### DATASET EXCERPTS
- - -
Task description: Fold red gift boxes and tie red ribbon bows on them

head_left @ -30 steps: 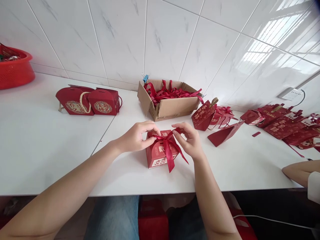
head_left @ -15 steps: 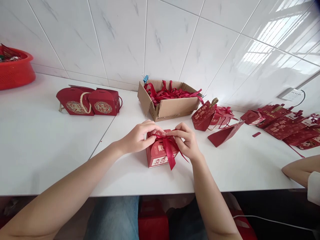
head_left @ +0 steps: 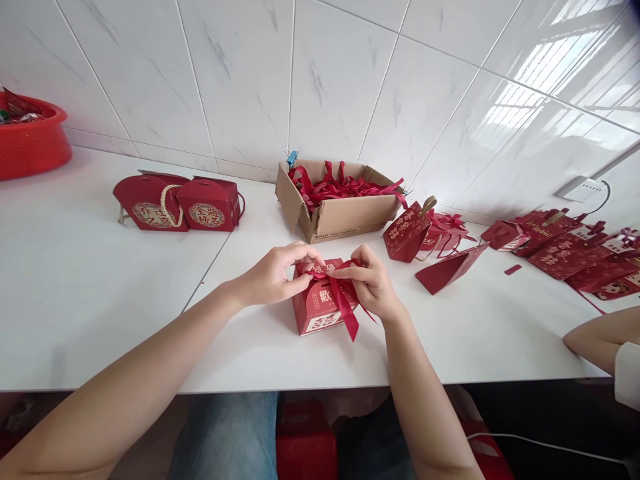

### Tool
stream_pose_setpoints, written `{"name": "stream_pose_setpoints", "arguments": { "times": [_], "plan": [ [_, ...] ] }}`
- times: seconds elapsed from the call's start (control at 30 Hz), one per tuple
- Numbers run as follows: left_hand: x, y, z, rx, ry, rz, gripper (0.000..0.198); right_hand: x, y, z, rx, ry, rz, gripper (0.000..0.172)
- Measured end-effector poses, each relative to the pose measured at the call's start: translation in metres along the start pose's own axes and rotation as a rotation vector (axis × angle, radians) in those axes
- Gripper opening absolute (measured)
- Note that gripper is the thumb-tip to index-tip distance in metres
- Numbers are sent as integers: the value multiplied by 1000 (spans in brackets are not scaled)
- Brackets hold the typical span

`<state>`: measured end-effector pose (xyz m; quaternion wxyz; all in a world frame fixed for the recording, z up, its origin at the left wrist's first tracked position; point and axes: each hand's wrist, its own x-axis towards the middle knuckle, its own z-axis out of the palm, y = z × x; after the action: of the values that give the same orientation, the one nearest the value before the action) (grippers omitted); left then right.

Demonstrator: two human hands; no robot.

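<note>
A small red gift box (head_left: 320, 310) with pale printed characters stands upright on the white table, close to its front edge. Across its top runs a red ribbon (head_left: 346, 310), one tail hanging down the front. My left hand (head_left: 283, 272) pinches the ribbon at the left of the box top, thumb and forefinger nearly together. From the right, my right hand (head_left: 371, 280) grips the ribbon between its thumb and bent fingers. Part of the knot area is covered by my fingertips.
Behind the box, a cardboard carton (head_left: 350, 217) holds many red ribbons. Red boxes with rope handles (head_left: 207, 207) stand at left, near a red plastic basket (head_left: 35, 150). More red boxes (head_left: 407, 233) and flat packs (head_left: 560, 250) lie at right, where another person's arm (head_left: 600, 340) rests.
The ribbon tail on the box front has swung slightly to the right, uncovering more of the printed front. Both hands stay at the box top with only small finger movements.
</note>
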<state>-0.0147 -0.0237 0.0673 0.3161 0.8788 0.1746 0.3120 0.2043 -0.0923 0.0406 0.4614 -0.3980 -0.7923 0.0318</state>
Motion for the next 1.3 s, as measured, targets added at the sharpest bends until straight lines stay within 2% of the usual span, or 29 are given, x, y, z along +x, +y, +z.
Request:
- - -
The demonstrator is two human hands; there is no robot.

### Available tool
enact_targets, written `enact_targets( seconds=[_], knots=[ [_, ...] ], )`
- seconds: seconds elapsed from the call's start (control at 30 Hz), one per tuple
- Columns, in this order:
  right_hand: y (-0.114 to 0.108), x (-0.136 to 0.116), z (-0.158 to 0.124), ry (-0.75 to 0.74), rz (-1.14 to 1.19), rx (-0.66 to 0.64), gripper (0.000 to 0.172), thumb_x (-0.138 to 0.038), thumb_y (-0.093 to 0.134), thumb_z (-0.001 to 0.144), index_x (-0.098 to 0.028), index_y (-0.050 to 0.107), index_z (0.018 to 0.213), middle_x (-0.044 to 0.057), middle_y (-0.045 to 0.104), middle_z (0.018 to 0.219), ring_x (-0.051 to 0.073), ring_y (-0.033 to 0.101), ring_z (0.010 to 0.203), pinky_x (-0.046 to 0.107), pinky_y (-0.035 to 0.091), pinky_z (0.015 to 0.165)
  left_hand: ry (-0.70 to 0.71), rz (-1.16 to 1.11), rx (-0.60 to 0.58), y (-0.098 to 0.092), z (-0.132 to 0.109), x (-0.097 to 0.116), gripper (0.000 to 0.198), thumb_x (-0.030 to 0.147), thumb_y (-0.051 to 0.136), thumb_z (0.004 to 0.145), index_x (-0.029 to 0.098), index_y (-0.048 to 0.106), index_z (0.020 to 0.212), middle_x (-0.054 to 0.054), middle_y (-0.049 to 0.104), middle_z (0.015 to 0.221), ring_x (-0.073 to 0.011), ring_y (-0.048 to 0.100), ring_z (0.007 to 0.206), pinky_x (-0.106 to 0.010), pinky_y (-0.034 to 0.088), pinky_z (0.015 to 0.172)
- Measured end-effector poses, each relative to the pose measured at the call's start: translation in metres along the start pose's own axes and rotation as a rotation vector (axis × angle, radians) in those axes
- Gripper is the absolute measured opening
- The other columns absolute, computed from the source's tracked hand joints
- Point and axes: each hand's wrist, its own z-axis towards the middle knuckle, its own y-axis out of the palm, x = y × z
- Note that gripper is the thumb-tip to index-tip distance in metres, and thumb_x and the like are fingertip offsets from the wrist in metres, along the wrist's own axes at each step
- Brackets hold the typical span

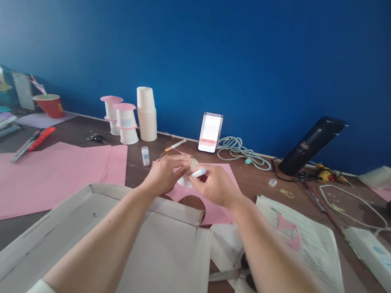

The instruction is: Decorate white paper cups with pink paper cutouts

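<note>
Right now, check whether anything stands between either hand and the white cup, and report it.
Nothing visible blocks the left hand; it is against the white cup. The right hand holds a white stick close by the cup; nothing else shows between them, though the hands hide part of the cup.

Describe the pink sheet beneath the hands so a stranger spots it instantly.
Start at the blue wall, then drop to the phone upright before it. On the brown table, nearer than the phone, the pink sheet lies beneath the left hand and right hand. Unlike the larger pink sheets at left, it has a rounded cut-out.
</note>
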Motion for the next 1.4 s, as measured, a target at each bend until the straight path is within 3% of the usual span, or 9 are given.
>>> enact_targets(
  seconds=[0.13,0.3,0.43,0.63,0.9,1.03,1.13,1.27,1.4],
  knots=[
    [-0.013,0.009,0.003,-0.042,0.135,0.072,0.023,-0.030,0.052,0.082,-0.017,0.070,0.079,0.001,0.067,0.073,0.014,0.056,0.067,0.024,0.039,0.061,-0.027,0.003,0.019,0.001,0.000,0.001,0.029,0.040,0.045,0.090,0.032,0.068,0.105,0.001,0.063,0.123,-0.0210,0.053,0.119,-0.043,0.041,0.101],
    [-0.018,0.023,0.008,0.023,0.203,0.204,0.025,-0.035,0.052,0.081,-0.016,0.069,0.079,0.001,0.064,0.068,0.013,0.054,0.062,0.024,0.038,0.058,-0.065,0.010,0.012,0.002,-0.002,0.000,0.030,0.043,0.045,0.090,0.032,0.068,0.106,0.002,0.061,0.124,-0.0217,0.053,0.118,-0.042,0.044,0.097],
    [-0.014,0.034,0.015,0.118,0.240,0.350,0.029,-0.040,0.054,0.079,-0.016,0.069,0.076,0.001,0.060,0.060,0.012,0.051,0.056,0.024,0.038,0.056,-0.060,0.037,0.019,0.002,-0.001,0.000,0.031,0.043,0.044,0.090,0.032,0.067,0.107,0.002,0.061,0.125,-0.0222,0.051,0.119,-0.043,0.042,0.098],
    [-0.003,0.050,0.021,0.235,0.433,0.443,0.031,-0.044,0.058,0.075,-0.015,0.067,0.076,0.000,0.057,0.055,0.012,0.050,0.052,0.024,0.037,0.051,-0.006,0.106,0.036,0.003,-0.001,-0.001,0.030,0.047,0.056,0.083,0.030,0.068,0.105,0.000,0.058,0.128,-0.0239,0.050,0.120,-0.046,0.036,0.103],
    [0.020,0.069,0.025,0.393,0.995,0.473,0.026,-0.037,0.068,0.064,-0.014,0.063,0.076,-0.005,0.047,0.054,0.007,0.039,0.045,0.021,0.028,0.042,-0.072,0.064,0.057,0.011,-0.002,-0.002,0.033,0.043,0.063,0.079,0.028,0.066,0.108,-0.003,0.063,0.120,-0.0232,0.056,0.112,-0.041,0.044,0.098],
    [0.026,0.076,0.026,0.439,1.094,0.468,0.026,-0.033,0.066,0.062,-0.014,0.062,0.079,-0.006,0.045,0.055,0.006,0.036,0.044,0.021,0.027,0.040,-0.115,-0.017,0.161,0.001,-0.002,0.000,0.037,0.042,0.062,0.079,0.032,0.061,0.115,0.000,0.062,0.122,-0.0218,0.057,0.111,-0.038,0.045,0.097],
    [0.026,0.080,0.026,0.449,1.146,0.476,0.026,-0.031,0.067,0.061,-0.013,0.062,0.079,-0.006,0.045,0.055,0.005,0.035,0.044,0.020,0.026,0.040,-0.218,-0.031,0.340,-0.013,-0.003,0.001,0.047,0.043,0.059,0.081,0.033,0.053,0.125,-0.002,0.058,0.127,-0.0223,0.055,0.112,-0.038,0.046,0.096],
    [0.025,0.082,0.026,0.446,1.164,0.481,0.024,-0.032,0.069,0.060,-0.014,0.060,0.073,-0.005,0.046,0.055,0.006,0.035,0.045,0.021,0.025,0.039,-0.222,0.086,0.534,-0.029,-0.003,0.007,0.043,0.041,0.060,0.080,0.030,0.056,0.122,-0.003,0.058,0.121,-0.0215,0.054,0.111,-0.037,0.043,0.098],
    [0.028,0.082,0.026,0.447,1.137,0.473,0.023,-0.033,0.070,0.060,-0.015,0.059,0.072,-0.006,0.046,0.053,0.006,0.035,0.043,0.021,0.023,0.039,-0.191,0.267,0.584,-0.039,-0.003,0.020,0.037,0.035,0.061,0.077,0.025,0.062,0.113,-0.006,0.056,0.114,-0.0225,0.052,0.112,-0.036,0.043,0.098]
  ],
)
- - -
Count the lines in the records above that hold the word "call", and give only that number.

4